# TASK ITEM:
If pictures appear in the lines below, skip them and copy exactly the lines from the one containing "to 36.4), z" through the one containing "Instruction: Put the", and nothing else.

----

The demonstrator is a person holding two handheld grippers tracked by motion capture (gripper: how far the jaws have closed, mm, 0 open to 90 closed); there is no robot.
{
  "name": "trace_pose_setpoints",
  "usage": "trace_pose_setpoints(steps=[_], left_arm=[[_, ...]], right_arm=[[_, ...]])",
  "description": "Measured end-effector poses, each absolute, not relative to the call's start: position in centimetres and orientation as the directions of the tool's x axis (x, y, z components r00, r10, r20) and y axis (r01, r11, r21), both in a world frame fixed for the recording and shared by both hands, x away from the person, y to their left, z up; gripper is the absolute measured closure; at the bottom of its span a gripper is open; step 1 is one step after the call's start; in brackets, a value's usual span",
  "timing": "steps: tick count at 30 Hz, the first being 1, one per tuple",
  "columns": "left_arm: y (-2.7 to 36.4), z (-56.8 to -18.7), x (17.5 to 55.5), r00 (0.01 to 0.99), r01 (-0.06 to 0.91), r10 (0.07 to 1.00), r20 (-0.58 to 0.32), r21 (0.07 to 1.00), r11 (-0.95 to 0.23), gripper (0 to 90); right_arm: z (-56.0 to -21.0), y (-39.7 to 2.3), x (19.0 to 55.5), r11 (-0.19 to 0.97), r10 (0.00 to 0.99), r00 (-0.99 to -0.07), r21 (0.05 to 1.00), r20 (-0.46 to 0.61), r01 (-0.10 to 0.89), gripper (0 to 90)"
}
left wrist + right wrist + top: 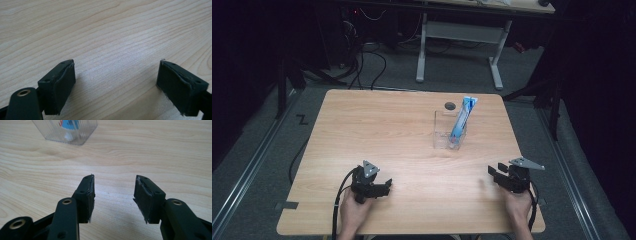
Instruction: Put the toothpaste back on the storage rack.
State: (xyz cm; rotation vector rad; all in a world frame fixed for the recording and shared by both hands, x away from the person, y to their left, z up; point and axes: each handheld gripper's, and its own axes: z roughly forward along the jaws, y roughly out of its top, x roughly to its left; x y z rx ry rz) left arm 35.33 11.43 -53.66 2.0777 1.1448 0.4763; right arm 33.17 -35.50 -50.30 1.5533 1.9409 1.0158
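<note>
L gripper (385,188) sat at the near-left of the wooden table (377,130), jaws spread wide w/ nothing btwn them. R gripper (495,173) at near-right, jaws also apart, empty. Clear container (447,131) stood mid-right, well apart from both, w/ a blue-white tube (462,120) leaning upright inside.

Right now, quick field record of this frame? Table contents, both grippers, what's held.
surface: wooden table
container: clear plastic box, upright, far right part of table
contents: blue and white tube, standing tilted in the box, top sticking out above the rim
left gripper: open, nothing between the jaws, near left edge of table
right gripper: open, nothing between the jaws, near right edge, pointed toward the box
contact: neither gripper touches the box
</note>
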Motion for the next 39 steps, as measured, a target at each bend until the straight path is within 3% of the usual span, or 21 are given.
trace_pose_setpoints(steps=[39], left_arm=[[11.4,-53.7,35.3,0.540,0.581,0.841,-0.017,0.730,-0.359,15.6]], right_arm=[[-52.6,-33.7,34.9,0.179,0.963,-0.270,0.710,0.017,0.681,46.1]])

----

# EXERCISE ANSWER:
  "columns": "left_arm: y (-2.7 to 36.4), z (-56.8 to -18.7), x (17.5 to 55.5), r00 (0.01 to 0.99), r01 (-0.06 to 0.91), r10 (0.07 to 1.00), r20 (-0.58 to 0.32), r21 (0.07 to 1.00), r11 (-0.95 to 0.23), gripper (0 to 90); right_arm: z (-56.0 to -21.0), y (-39.7 to 2.3), x (19.0 to 55.5), r11 (-0.19 to 0.97), r10 (0.00 to 0.99), r00 (-0.99 to -0.07), r21 (0.05 to 1.00), r20 (-0.46 to 0.61), r01 (-0.10 to 0.89), gripper (0 to 90)"
}
left wrist + right wrist + top: 
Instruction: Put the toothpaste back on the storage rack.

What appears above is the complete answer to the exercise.